Diversos analistas de políticas públicas afirman que diez años es el mínimo prudente para determinar el impacto de las políticas en una población. Aunque no es este el caso, me atrevo a ser optimista y pensar que hay algunos avances en torno a la participación laboral de todas las personas.

En 2013, la Fundación Francina, junto a otros actores, empezaron a impulsar acciones en las que promovían la inclusión social de las personas con discapacidad en todos los espacios. En aquel momento las puertas cerradas se sucedieron una tras otra, sin importar que se tratara de empresas o instituciones públicas.

En reuniones, jornadas de trabajo, talleres y todo tipo de espacios conversábamos sobre la necesidad de empujar transformaciones sociales que facilitaran la apertura al desarrollo pleno de hombres y mujeres a todos los niveles. Hubo quienes con toda franqueza nos dijeron que estábamos perdiendo el tiempo: “Eso es muy difícil, no es fácil trabajar con esa gente”.

Sin embargo, en los últimos meses ha empezado a ocurrir un fenómeno que nos tiene gratamente sorprendidos. Diversas instituciones públicas y empresas se han acercado a la Fundación Francina para solicitar orientación y acompañamiento en sus procesos internos.

Algunas buscan poner en marcha una política de inclusión laboral. Otras tienen claro que se centrarán en la accesibilidad de sus servicios. Otras están abiertas a hacer una transformación profunda a gran escala.

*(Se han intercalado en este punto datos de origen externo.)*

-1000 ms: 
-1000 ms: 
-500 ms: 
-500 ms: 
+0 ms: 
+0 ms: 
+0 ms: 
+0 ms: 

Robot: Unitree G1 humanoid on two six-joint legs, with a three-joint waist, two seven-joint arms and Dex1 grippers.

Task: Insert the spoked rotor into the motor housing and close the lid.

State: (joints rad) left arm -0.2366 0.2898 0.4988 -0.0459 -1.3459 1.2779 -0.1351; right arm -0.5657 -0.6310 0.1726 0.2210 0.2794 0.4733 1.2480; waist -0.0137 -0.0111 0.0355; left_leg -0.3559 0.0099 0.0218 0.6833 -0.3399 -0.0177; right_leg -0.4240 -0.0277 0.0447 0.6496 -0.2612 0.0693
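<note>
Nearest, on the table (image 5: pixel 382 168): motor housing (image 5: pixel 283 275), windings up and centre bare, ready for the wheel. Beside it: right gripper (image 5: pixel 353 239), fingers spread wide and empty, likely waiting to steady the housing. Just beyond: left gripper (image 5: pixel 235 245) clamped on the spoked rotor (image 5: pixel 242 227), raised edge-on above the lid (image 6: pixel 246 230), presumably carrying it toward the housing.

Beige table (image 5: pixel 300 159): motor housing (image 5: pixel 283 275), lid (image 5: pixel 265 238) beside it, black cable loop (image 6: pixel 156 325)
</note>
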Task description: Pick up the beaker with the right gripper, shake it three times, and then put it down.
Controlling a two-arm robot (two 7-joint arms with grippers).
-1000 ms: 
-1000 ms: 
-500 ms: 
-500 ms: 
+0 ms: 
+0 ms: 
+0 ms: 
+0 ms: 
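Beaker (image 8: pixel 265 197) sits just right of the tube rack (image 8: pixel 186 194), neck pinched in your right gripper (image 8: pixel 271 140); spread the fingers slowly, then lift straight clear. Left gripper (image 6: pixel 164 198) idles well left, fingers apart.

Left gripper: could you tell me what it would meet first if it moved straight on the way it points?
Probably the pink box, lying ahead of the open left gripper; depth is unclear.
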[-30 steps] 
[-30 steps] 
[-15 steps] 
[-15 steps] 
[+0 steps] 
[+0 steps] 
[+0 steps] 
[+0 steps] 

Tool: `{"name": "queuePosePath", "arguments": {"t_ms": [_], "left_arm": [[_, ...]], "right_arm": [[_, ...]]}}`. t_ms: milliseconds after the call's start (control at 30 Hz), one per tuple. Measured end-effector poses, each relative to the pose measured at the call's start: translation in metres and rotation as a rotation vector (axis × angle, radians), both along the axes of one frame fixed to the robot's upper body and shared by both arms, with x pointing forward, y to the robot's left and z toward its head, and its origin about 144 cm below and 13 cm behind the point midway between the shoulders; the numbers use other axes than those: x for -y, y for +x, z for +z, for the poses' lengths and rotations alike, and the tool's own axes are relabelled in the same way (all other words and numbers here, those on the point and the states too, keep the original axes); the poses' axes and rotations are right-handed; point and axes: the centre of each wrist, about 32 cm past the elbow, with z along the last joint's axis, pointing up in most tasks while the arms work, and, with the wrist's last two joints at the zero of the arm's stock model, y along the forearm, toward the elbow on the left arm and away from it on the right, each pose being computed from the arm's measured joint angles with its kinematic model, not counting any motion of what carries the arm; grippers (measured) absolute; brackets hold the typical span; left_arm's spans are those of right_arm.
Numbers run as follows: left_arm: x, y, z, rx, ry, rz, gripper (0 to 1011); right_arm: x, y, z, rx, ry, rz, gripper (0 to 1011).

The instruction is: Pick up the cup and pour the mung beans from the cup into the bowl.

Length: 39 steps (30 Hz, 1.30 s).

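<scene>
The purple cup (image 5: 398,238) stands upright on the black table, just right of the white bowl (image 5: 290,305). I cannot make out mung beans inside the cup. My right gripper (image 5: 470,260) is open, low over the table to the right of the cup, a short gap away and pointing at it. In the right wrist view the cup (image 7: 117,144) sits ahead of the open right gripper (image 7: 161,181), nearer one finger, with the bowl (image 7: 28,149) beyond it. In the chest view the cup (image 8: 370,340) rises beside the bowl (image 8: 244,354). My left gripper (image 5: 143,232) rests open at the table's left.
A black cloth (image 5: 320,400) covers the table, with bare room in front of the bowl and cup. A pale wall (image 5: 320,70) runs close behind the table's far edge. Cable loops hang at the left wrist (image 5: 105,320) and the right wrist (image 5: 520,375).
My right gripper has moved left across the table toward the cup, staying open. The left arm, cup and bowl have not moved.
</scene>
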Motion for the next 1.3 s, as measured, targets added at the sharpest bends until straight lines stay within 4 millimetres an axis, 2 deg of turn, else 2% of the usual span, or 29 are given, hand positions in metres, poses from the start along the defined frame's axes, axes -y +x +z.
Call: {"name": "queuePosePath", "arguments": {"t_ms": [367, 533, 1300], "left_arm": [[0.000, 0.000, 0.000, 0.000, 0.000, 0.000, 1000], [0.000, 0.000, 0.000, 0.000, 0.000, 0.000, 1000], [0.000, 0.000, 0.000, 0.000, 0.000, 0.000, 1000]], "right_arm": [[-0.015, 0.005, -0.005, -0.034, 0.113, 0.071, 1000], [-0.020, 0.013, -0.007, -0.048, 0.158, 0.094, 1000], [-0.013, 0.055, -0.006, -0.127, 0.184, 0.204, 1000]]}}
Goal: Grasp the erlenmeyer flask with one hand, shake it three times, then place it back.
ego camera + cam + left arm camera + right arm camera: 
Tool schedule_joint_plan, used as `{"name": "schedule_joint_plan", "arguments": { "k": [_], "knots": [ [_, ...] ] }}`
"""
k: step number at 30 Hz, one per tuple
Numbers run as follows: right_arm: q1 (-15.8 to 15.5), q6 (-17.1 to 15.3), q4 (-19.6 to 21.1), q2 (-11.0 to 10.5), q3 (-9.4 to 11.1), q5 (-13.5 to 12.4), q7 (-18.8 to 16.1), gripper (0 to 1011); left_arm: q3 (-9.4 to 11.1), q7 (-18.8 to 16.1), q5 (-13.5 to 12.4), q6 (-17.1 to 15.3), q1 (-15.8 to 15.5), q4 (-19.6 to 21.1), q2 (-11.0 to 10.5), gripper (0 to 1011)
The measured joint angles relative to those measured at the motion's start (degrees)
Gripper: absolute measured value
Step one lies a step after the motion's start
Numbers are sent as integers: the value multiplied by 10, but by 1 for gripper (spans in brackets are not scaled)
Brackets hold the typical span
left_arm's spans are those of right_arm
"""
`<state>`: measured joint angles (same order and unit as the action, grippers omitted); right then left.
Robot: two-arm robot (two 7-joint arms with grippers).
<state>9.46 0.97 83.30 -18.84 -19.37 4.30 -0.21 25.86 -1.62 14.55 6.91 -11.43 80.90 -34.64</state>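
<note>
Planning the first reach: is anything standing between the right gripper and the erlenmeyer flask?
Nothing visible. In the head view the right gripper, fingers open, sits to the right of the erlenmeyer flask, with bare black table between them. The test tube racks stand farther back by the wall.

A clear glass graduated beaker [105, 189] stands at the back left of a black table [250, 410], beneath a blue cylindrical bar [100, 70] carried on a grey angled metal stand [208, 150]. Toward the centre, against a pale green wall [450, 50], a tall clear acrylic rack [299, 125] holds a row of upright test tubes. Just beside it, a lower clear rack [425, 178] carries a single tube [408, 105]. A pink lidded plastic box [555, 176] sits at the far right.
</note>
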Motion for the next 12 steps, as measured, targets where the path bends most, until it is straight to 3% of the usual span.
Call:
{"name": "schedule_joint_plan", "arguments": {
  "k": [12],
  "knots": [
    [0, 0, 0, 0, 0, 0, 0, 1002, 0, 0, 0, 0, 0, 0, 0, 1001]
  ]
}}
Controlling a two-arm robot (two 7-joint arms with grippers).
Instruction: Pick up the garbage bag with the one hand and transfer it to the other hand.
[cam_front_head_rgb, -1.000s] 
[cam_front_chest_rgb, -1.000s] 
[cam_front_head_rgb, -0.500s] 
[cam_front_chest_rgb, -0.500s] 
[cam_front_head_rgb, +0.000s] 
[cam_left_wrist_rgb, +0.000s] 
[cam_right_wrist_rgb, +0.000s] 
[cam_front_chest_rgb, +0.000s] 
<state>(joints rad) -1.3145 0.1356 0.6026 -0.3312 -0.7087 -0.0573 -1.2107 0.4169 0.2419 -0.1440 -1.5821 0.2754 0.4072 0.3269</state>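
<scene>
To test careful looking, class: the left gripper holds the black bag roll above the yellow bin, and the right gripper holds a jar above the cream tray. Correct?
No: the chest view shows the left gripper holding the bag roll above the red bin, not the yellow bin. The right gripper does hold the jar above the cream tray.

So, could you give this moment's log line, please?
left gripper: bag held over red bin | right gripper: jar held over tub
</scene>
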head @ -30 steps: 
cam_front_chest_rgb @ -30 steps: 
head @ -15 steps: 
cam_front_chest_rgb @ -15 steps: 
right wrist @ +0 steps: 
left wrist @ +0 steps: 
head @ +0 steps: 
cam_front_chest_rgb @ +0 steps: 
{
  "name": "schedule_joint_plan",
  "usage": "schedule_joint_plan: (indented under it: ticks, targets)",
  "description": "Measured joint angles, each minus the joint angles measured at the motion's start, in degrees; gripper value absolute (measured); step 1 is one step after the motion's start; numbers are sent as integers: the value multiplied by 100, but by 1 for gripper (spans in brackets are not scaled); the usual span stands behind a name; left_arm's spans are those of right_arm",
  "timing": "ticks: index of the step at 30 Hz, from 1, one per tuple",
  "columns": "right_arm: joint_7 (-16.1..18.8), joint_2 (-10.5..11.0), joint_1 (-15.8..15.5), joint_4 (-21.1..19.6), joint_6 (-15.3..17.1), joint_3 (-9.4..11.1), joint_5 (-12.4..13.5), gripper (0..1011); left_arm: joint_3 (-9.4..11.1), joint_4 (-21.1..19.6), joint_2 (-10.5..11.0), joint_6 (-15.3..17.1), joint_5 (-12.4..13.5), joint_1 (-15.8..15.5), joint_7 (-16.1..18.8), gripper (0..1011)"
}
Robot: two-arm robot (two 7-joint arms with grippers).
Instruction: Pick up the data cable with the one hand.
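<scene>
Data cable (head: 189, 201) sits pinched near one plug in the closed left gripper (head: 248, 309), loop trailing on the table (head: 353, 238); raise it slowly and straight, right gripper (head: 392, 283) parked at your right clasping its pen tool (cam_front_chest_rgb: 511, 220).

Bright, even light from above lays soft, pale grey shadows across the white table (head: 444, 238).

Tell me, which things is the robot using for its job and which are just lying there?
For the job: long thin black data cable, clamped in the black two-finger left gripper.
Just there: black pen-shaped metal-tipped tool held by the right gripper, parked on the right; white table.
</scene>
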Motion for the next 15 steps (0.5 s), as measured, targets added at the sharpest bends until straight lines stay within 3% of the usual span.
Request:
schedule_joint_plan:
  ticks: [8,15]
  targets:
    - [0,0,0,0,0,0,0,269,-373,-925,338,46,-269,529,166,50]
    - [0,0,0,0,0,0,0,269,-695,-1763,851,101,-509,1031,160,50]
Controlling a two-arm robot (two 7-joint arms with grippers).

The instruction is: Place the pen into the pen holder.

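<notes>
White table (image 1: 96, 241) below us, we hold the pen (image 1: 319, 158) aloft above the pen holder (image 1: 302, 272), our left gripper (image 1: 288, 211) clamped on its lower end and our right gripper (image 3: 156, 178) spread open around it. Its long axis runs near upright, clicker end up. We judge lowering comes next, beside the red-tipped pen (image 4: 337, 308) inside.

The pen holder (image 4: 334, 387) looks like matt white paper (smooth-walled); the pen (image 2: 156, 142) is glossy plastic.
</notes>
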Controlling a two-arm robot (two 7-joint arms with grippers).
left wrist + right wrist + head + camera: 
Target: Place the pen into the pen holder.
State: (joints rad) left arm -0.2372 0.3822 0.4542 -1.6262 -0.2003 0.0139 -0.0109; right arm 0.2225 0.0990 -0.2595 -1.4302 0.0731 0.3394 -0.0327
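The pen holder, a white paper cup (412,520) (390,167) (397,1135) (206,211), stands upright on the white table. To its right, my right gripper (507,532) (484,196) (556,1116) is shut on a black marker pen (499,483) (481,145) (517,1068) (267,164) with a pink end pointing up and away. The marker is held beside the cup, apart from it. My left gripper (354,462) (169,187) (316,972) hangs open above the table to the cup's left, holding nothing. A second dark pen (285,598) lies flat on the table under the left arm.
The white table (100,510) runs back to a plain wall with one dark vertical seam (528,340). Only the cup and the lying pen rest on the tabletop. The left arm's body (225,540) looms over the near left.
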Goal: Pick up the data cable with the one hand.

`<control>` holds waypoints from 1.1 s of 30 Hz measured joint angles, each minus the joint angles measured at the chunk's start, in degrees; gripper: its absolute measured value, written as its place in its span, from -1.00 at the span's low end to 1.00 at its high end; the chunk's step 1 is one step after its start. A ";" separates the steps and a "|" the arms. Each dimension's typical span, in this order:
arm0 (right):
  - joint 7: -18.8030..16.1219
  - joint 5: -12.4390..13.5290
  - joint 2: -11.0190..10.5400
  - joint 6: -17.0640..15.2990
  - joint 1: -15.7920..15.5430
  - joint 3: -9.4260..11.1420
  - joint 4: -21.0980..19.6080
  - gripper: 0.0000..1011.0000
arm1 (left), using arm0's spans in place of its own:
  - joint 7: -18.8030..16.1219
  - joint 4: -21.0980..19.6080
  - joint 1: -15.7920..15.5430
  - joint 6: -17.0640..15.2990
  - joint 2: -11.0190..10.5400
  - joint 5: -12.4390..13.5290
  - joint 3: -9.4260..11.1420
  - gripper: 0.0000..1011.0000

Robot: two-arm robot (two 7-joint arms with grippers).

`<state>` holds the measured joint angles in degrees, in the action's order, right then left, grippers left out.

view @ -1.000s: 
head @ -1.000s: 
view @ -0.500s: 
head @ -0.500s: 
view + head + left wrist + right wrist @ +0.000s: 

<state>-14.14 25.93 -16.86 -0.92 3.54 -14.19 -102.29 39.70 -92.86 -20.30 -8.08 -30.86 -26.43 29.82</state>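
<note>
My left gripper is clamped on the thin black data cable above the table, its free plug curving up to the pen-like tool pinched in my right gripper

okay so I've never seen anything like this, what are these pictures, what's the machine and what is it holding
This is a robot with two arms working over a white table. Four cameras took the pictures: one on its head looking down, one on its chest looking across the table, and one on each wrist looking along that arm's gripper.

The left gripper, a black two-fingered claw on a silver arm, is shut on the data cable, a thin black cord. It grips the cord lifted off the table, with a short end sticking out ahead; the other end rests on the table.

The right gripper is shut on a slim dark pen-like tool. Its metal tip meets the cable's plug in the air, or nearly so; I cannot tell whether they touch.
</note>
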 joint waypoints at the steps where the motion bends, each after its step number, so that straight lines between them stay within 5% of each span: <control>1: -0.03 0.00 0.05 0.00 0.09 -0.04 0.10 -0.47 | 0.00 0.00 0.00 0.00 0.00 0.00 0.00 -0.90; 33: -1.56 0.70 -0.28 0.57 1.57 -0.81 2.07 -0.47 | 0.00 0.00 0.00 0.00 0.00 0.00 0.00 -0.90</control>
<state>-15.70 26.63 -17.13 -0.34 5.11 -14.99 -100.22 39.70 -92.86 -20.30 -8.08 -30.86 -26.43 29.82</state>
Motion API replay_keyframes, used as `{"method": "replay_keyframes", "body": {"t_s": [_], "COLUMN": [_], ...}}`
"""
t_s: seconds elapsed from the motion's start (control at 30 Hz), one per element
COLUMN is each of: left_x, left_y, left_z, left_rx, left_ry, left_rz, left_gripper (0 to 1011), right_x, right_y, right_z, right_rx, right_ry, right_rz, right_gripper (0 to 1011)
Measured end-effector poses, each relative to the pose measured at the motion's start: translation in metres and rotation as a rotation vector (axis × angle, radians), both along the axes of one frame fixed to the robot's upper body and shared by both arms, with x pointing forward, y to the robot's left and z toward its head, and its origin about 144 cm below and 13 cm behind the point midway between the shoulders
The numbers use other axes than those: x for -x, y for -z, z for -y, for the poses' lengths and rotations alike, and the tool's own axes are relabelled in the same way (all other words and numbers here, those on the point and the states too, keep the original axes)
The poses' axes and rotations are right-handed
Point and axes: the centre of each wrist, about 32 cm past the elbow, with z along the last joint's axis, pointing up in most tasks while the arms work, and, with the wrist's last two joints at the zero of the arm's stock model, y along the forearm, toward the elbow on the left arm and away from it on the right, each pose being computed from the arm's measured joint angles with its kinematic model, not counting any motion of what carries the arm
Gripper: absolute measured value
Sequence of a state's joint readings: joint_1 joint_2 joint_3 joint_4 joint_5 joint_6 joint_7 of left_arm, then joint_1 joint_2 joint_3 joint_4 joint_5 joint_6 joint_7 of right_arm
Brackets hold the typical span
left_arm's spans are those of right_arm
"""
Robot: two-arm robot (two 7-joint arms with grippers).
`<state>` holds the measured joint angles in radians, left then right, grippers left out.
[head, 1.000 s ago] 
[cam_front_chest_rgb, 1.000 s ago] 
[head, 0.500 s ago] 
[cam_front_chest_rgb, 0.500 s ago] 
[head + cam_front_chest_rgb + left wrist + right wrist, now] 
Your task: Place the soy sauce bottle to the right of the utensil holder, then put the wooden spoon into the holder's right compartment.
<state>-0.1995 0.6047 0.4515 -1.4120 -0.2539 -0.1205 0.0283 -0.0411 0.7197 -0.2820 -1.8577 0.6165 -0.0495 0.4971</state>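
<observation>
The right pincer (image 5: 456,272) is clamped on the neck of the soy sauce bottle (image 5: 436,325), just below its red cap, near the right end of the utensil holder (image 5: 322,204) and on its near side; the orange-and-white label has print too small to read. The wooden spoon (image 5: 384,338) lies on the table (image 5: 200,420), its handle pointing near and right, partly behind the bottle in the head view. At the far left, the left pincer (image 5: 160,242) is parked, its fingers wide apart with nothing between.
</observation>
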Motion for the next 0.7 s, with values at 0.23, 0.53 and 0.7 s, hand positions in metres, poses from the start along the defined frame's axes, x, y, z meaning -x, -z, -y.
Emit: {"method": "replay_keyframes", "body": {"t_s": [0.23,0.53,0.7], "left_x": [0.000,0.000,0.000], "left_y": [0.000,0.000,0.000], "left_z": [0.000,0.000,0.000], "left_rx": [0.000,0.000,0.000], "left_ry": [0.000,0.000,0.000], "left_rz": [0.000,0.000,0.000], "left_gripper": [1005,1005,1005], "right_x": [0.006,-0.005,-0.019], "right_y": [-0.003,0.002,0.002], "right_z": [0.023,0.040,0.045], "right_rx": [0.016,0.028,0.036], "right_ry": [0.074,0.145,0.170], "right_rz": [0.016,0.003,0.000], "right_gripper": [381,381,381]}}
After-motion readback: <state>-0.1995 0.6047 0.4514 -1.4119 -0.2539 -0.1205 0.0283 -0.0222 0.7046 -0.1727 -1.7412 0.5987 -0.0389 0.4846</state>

En cada uno de los casos, tratamos de plantearles una ruta crítica. A veces llegan con ideas grandiosas, llenas de complejidades y disposición a incurrir en grandes gastos. Su sorpresa es cuando les contamos que las cosas son mucho más sencillas de cómo lo han planeado. Aquí es donde entran los servicios: guía, capacitación, acompañamiento y diseño de estrategias.

En casi diez años identificamos buenas prácticas y formas de mejorar los entornos laborales. Lo primero fue explicarles que contratar una persona con discapacidad debe ser un proceso de reclutamiento como cualquier otro. Hasta el momento, muchas empresas fracasaban en sus políticas de inclusión laboral porque tenían como único criterio la discapacidad. Dejaban de lado las competencias técnicas, profesionales y las posibilidades disponibles alrededor de un perfil de puesto.

Un caso de éxito reciente en torno a este mecanismo lo obtuvo ProDominicana. El año pasado la Fundación Francina les invitó a participar en el proyecto Oportunidades Laborales para la Autonomía (OLA), que se ejecutaba en colaboración con el Programa de las Naciones Unidas para el Desarrollo (PNUD).

La institución accedió, contratando como pasante a un abogado que le recomendamos. Luego de facilitarles acompañamiento sobre accesibilidad física y digital, estrategias de gestión de diversidad del talento y otras herramientas, manifestaron su apertura a nuevas acciones.

Cuando terminó la pasantía del abogado, el equipo de exportación recomendó su contratación. Y en este momento ese profesional con discapacidad visual es especialista en la Ley de Metales. Todas las empresas que precisen certificación en este rubro, tendrán que pasar por sus manos.

La satisfacción de ProDominicana contrasta con la aversión que manifiestan otras entidades luego de lanzarse en procesos de inclusión laboral sin ninguna orientación ni acompañamiento. Por eso, resulta gratificante recibir las solicitudes de empresas telefónicas, industrias e instituciones públicas.

Hace cinco, seis y nueve años la apertura a este tema era distinta. Quiere decir que en cierta medida se están dando pasos específicos hacia la eliminación de la desigualdad por condición física, sensorial o cognitiva.

Ahora bien, ¿Es esto suficiente? Para nada, todavía 6 de cada 10 personas con discapacidad carecen de ingresos formales o informales. Siguen los desafíos de formación. Y permanecen grandes barreras de movilidad.

En las próximas tres entregas abordaré más en detalle aspectos sobre transporte, seguridad social y acceso a educación. Por esta vez, la noticia es positiva.